*** Opening of Information provided ***

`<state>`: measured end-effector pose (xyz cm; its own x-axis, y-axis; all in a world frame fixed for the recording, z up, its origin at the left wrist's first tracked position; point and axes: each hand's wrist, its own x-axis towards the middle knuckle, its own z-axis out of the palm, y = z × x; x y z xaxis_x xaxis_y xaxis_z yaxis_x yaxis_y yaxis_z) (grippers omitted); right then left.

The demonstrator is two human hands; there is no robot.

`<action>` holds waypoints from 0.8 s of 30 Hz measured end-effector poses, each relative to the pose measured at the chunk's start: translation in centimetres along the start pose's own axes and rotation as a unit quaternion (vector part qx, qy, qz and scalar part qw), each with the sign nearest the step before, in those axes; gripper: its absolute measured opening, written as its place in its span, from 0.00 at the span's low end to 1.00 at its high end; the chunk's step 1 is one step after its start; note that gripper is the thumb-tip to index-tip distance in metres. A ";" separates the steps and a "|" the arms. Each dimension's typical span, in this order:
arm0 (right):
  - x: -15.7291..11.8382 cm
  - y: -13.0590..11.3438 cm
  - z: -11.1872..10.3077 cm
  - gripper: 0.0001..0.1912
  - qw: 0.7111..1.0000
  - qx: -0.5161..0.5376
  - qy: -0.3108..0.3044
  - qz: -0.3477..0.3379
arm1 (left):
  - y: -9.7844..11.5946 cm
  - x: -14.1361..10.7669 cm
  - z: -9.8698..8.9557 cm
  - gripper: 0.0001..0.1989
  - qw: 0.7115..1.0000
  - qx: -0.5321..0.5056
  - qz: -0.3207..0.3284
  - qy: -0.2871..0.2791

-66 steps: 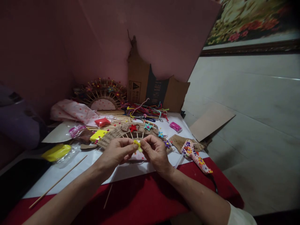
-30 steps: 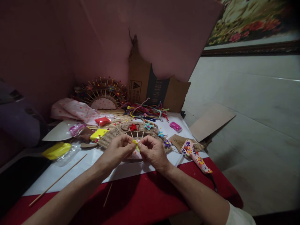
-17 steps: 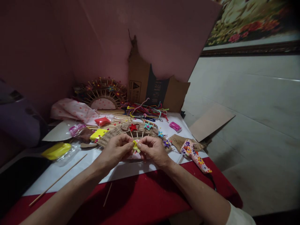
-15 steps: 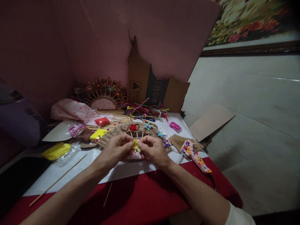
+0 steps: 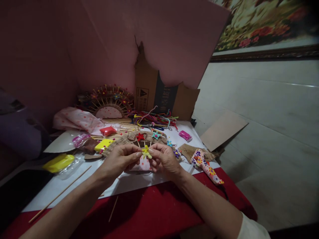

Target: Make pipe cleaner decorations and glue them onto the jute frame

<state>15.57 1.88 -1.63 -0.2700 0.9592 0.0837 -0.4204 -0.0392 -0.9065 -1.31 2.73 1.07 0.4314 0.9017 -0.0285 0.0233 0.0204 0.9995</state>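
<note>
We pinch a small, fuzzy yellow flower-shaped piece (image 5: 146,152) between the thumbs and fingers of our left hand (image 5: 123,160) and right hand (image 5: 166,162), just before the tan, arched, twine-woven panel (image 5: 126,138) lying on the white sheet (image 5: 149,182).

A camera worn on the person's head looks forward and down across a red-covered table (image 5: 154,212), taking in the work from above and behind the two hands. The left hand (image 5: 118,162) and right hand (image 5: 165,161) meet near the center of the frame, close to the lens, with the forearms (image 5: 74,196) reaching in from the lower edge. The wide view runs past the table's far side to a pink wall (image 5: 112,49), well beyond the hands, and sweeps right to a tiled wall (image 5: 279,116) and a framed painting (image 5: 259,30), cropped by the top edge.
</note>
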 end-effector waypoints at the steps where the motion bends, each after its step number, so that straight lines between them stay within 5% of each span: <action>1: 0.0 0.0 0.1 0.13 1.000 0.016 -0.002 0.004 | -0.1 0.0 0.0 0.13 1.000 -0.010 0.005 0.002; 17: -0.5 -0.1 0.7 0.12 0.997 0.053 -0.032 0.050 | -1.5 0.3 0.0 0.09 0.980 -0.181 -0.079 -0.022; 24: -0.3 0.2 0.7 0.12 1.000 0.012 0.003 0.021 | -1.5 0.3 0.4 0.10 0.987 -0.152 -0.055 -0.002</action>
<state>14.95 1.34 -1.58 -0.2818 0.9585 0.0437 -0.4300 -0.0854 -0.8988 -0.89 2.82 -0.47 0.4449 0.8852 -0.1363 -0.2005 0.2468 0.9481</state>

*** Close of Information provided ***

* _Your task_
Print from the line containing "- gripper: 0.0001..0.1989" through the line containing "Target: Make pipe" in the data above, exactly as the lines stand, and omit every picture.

* _Solution below_
  - gripper: 0.0001..0.1989
  - qw: 0.7115..1.0000
  - qx: -0.5321..0.5056
  - qz: -0.3207..0.3284
  - qy: -0.2871..0.2791

-66 steps: 
-30 steps: 
-17 steps: 
-15 steps: 
+0 steps: 

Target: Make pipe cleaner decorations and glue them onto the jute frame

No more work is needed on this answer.